Go through the data below. List every line that holds the word "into".

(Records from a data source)
##############################

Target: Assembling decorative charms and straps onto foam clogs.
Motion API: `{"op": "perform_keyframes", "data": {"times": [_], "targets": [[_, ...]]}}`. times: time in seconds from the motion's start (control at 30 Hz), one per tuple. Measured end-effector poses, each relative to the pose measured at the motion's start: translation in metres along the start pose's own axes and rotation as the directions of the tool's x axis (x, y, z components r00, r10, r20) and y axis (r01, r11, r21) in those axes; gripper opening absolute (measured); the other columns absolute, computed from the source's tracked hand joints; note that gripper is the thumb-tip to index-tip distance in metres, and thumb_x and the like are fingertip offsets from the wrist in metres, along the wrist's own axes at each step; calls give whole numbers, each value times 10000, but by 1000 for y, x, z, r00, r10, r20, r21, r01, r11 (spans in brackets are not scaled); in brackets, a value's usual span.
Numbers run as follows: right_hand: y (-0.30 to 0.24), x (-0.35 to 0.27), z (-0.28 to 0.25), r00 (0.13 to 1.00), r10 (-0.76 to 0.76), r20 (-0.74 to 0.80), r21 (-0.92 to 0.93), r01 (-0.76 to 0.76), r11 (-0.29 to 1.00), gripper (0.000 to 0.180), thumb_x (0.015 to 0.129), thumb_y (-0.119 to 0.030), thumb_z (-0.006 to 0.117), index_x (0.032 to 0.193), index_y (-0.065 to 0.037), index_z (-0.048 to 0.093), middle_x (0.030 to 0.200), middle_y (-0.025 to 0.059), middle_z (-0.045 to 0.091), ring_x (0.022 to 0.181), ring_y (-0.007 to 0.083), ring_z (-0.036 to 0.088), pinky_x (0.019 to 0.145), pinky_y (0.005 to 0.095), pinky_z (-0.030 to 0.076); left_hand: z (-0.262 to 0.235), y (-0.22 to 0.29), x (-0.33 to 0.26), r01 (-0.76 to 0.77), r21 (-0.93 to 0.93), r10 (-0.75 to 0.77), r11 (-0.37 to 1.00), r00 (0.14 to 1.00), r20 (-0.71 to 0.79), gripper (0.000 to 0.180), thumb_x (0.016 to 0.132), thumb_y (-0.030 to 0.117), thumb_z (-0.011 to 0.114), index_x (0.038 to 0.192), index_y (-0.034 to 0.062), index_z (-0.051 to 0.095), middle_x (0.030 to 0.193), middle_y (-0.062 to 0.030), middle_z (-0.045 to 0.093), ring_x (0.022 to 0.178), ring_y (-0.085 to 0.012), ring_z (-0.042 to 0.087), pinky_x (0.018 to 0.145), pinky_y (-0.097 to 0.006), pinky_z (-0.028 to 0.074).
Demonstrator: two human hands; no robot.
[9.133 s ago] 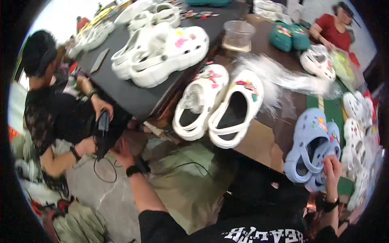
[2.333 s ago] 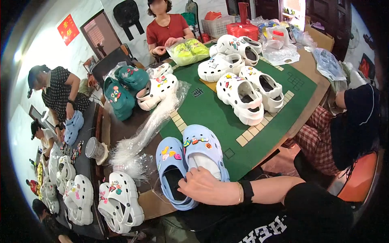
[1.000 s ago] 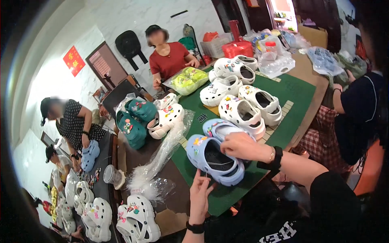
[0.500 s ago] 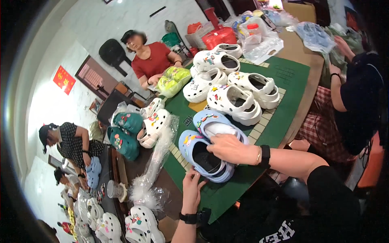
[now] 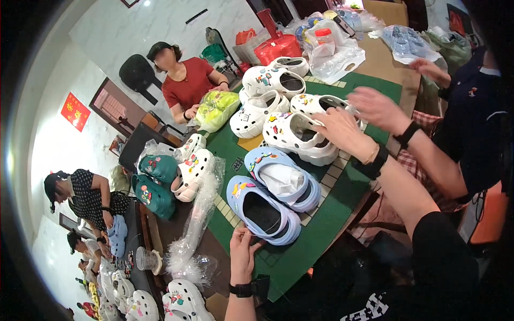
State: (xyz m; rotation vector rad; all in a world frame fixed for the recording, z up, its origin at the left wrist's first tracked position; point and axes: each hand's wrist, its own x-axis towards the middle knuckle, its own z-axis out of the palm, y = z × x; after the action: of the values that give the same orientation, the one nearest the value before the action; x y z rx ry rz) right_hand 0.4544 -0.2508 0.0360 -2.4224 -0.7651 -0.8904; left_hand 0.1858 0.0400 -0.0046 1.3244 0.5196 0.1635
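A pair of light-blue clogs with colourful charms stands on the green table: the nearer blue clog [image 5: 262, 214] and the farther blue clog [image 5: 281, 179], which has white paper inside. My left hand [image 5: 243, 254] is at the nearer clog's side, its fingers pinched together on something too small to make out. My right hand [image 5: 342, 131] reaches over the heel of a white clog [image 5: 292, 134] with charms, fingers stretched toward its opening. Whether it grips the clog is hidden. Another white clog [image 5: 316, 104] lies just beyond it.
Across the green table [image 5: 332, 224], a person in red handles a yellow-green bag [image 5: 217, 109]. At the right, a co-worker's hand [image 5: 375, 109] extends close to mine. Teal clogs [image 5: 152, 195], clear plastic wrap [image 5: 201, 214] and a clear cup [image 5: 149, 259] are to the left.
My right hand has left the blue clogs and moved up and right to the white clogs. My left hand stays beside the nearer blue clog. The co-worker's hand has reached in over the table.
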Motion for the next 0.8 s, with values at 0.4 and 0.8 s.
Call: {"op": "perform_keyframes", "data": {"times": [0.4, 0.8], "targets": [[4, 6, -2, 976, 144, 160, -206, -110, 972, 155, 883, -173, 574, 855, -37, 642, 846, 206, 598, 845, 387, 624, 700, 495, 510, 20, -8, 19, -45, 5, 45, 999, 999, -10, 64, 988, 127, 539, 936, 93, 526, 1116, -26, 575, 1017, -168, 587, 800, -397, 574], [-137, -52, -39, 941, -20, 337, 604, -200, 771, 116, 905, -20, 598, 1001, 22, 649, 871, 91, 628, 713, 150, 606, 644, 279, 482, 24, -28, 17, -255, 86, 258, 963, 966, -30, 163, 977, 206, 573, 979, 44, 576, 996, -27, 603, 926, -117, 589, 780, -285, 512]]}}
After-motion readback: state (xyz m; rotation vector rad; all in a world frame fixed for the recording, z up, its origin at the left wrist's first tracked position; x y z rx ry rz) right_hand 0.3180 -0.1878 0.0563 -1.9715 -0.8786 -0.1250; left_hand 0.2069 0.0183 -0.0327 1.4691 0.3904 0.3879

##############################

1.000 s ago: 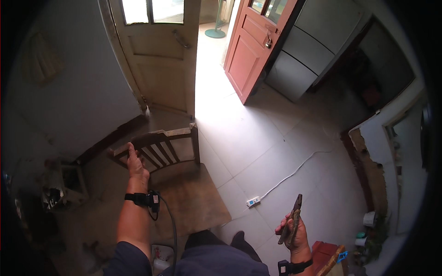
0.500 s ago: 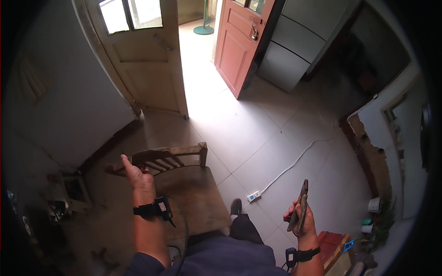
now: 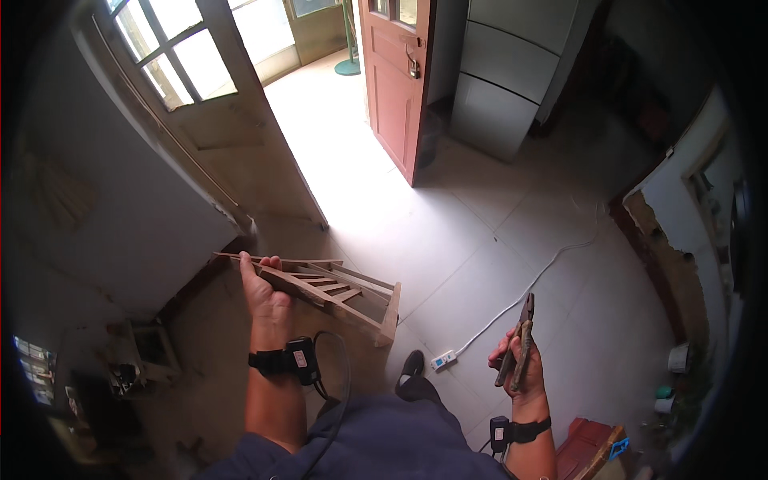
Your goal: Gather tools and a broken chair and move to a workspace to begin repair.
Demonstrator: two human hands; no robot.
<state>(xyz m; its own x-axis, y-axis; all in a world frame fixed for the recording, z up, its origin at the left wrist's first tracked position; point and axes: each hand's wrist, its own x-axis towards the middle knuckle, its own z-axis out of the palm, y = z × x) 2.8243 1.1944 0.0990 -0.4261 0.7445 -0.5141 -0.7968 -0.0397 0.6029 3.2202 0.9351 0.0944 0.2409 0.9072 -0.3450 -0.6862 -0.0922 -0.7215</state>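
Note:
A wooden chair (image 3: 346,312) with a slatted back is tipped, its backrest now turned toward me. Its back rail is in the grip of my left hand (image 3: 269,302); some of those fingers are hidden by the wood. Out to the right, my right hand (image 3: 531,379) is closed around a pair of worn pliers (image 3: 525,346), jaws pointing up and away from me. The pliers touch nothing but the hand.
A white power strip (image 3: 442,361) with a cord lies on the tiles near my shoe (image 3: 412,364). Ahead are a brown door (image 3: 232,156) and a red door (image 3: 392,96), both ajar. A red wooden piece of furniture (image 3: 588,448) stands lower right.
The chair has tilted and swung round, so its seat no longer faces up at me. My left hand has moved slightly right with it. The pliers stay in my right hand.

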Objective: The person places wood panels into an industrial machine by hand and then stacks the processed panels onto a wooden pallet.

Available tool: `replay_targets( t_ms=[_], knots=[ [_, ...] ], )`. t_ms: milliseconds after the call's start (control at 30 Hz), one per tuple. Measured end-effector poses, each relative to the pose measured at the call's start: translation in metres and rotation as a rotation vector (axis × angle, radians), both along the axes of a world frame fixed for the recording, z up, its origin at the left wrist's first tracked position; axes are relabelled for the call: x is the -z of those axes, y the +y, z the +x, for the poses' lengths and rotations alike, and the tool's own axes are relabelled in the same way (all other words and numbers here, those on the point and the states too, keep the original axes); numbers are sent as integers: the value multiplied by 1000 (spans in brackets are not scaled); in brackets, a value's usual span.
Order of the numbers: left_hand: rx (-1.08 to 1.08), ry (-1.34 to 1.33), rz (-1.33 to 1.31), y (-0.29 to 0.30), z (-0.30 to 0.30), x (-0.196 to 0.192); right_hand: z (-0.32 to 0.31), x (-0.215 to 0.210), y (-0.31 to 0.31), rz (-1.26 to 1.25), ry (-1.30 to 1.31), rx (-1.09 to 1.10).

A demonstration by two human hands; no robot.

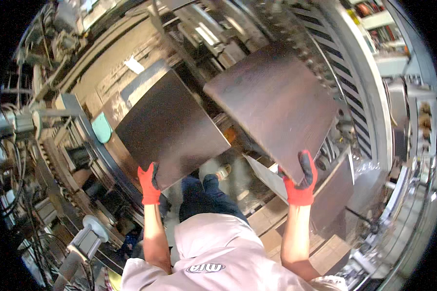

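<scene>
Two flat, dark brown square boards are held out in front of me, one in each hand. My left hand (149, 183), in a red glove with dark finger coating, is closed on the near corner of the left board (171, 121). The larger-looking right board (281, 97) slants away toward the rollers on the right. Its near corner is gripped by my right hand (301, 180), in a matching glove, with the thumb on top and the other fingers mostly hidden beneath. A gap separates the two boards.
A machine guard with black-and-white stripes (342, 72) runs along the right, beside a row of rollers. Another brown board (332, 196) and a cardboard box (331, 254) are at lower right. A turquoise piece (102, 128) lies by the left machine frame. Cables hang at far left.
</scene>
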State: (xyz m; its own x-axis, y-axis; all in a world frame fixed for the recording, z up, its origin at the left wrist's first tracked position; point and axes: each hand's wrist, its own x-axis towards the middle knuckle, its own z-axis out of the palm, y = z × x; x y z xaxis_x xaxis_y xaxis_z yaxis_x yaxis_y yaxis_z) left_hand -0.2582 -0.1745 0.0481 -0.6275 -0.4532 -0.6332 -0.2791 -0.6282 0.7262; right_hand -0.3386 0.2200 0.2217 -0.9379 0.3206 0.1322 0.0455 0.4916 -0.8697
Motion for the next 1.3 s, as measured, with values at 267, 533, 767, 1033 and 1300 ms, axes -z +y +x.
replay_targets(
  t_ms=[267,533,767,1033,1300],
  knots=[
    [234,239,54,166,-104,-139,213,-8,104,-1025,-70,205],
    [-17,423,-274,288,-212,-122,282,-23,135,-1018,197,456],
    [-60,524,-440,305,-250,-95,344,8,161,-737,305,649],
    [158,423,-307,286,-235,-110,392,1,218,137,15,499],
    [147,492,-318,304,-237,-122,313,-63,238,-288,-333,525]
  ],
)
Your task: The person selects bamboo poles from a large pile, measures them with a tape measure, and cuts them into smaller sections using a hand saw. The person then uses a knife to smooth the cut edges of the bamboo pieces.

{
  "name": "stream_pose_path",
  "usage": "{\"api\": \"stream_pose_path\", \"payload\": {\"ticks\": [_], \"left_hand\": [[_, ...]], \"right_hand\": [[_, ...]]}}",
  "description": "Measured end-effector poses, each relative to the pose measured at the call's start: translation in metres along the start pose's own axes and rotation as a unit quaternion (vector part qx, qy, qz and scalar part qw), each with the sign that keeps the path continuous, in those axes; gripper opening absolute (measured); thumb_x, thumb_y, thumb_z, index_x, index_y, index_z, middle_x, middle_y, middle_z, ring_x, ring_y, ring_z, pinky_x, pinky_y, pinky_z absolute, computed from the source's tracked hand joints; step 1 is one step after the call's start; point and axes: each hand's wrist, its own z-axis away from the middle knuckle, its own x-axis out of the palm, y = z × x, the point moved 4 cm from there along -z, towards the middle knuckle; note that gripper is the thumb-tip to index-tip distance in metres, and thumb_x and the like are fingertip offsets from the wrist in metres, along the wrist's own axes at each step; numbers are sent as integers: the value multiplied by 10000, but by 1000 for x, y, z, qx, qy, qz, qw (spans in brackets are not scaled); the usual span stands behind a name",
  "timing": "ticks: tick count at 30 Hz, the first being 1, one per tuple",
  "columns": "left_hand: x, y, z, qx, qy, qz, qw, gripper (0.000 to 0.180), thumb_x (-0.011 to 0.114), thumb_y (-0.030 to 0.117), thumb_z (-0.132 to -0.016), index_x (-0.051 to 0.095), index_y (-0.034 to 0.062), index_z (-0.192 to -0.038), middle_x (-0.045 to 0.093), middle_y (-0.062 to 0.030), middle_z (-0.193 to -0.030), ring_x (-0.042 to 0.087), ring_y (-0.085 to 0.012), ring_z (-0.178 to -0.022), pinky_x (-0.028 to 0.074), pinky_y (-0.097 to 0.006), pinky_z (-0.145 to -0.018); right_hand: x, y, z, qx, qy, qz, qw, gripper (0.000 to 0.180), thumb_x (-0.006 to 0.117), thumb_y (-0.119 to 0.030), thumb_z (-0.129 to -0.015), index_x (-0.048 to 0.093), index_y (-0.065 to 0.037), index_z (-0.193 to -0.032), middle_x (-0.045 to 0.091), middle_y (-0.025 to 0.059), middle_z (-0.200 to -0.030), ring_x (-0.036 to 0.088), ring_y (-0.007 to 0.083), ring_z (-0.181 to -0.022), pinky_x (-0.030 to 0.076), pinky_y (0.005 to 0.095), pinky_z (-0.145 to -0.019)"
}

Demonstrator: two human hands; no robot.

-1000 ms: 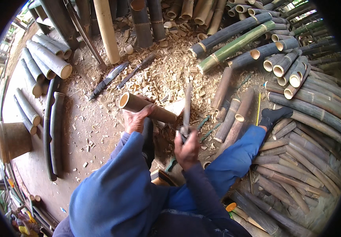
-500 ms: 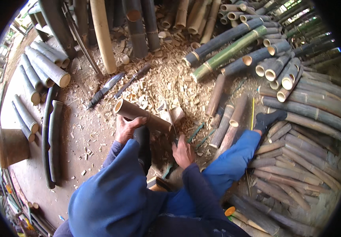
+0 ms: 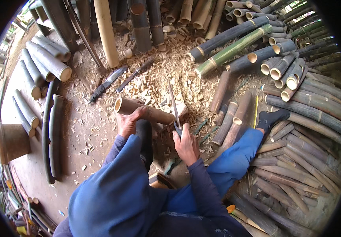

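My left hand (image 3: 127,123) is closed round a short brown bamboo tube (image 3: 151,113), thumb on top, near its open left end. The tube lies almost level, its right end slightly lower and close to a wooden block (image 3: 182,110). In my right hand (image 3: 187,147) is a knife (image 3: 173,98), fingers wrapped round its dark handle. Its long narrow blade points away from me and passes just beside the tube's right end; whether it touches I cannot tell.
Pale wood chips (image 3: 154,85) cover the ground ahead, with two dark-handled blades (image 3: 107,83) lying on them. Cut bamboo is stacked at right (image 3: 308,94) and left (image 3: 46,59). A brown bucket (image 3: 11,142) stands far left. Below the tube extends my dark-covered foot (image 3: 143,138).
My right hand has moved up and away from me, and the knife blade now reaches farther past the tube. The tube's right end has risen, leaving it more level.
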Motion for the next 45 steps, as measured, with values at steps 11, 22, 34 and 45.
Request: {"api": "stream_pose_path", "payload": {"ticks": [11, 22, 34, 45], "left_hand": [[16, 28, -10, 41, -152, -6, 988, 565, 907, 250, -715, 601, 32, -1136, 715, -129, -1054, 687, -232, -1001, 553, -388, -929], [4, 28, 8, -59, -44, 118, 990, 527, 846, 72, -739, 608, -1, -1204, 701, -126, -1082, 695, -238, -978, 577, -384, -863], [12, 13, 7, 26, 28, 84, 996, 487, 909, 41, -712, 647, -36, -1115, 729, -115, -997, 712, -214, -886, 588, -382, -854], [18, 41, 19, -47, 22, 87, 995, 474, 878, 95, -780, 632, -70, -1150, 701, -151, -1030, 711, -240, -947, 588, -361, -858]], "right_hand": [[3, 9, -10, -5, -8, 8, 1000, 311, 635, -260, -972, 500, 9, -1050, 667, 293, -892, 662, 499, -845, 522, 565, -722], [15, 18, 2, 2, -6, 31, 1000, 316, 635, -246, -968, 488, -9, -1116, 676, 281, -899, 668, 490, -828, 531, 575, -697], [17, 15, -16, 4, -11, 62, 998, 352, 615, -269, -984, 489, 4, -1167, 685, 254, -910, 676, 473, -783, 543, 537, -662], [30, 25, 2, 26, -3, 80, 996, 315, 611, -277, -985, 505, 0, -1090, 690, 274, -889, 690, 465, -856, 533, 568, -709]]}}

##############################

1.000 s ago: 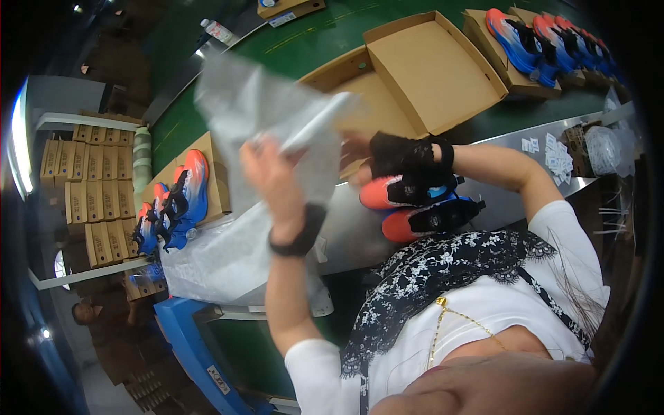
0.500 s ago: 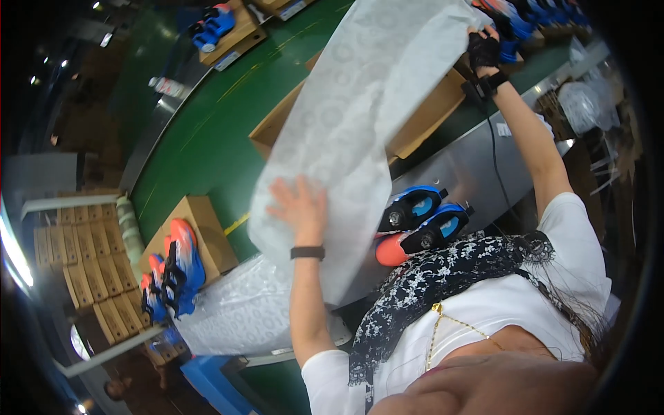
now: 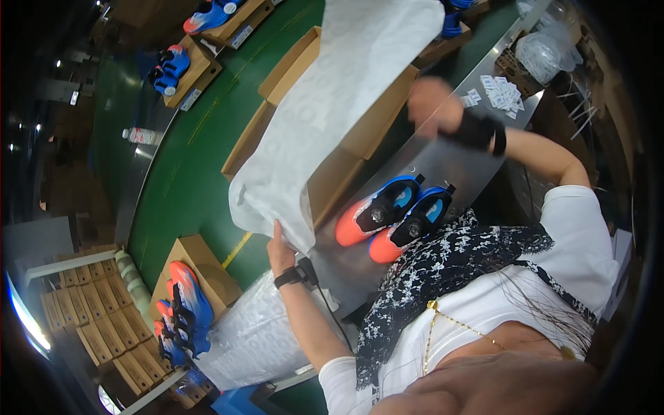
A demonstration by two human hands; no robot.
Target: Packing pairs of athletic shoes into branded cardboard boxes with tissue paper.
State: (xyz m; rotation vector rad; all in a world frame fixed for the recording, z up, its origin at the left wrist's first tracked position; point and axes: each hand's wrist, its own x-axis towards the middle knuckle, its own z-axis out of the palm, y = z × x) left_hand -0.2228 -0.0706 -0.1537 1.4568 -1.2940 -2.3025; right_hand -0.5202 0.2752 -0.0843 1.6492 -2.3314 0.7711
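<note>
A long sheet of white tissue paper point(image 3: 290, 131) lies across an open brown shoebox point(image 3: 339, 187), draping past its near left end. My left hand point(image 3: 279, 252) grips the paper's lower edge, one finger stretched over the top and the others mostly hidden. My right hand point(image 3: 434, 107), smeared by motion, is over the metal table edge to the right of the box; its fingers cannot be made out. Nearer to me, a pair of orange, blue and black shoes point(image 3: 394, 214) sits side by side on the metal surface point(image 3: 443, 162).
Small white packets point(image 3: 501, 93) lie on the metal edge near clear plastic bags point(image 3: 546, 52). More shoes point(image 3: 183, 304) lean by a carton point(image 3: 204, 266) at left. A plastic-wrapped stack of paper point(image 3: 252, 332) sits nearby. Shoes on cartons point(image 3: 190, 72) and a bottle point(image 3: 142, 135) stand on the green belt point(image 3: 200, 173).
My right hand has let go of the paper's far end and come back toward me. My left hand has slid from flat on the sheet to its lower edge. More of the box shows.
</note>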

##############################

**Finished task:**
Objective: The person places wood panels into an industrial machine by hand and then stacks the processed panels onto a wooden pallet.
Your task: The person selects bamboo poles from a large pile, measures them with a tape measure, and cuts them into smaller sections using a hand saw. The person then uses a knife to smooth the cut edges of the bamboo pieces.
Target: Packing pairs of athletic shoes into branded cardboard boxes with tissue paper.

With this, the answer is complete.